I didn’t realize how free I would feel, finally married to Jameson. A ring on my finger and signatures on paper don’t mean as much as the things we’ve done together, but they mean something to the world. Our rings say we chose each other. The signatures say you can’t keep us apart, no matter how much you hate this.

They say permanent.

Jameson picks up speed, his hand gliding between us to find my clit. It’s a starburst of pleasure in a long roller-coaster of a day, and it blocks out everything but the sensation. I come once. Twice? The waves seem to last a long time, and I’m happy to ride it out with him.

Then Jameson slows the pace, his green eyes burning into mine. The emotion in his face is like a storm. Like the aftermath of a lightning strike. I thought of that before, in that room—I thought of him like lightning, touching down with a crack and a burst of blinding light.

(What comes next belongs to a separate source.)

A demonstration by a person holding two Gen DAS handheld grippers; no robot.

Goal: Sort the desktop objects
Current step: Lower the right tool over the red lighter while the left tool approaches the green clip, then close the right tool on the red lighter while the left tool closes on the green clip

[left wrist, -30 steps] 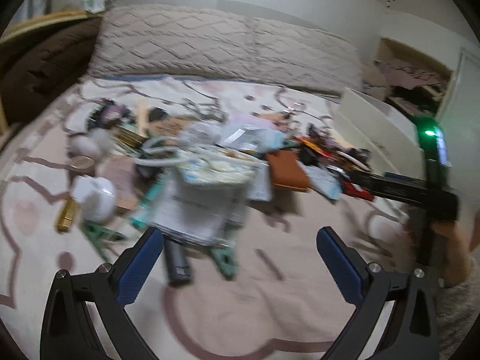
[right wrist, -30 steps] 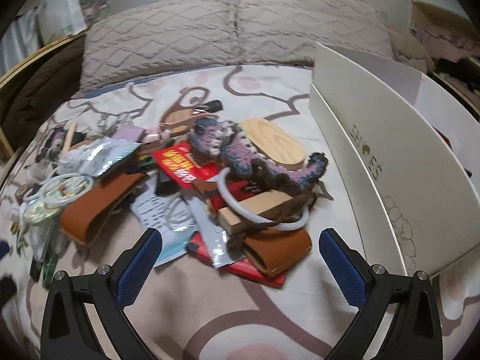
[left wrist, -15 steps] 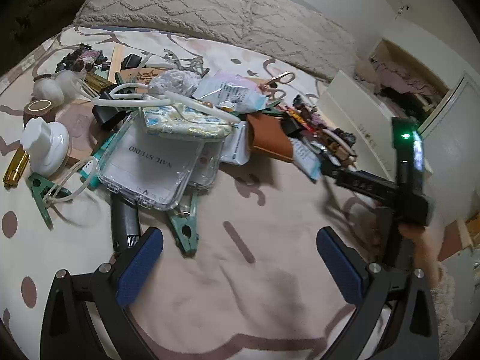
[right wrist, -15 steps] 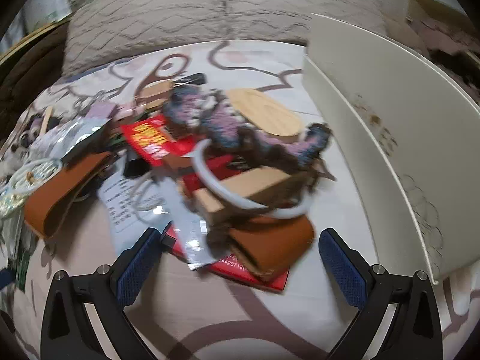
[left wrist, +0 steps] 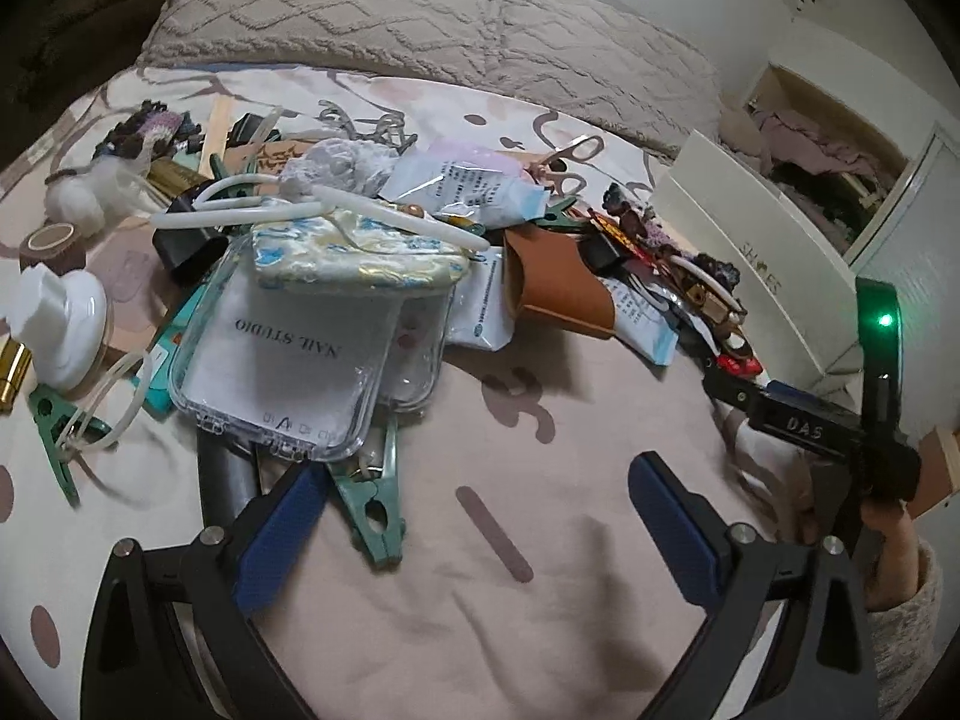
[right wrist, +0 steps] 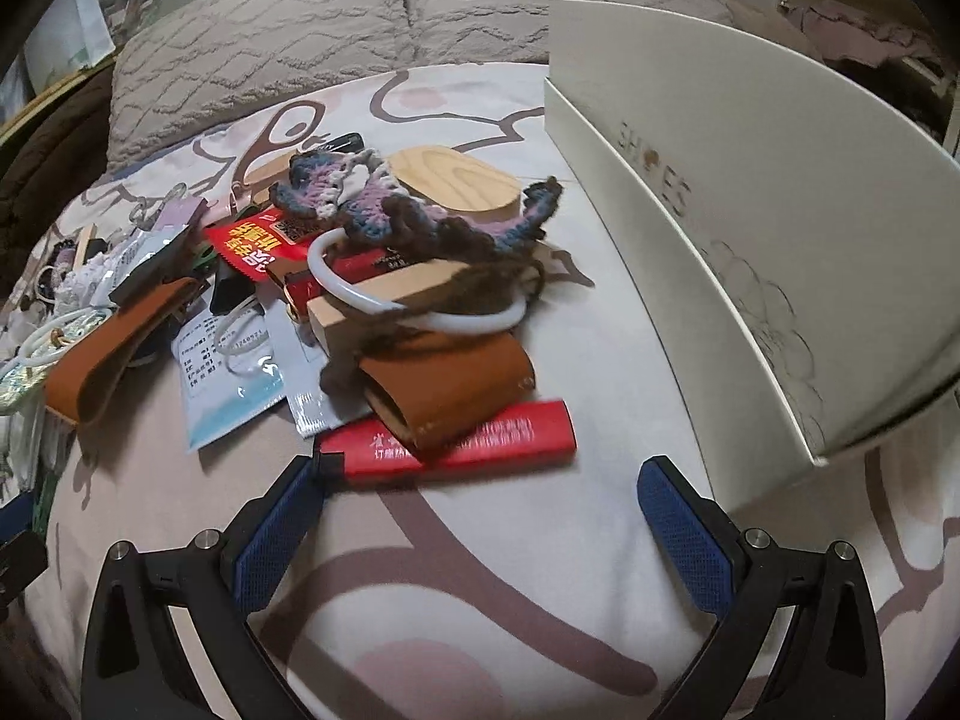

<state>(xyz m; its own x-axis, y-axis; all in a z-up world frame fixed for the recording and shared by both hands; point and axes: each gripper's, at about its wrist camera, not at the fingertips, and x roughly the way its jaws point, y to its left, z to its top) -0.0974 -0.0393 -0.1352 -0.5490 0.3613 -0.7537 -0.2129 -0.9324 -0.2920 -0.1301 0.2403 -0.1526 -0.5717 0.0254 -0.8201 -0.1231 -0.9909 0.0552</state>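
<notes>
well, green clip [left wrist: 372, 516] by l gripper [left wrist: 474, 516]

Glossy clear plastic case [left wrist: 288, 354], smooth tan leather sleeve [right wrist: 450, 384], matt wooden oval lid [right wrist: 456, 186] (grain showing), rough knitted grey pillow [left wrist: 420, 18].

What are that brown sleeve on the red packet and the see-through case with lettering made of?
The brown sleeve looks like matte leather or imitation leather: folded sheet, stitched edge. The clear case looks like hard glossy plastic: transparent, moulded rim, small clasps. The red packet seems shiny printed foil or film.
</notes>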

“Are you—” My arms are around his shoulders. He’s taking each thrust as its own unique project, letting out a little breath with every one. It feels so good. “Angry?”

Jameson’s brow creases. “Angel. What?”

Now is not the time to be having this discussion, but if there’s one thing that defines Jameson and I as a couple, it’s how often we collectively break the rules.

“It’s big news.” He’s knocking the breath out of me a little, too. “And I know you thought it—it wasn’t fair. To have kids.”

There’s a hitch in his hips, and then his face is in my neck again. I hold on tight to his shoulders and let him fuck me until he goes over the edge with a muffled grunt that I feel in every inch of me that exists. Jameson thrusts his way through it with deep strokes that hit me in all the spots I need to have another orgasm all over him.

He comes down slowly, his breath hot on my neck, and finally shakes his head like he’s waking up from a dream.

“I’m sorry.” Jameson picks his head up and looks me in the eye. The green swims with shadows. “I’m so sorry, Lily. I want it so much. The baby.” He swallows hard. “With you. Of course I’m not angry. I’m so happy.”

He doesn’t look happy.

“Then there’s nothing to be sorry about.”

“There is.”

“Jameson.” I push his hair back from his face, doing my best to fix it with my fingers. “If you’re happy—if we’re both happy, and we are—then you don’t have to be sorry.”

“But,” he says, his eyes welling. “The baby could be like me.”

We can’t disappear indefinitelywithout people freaking out, so once Jameson catches his breath, he puts me back on my feet and gets his clothes back in order. He helps me fix my lipstick. I help him fix his tie. I think we both do a decent job, even with the post-sex shakiness.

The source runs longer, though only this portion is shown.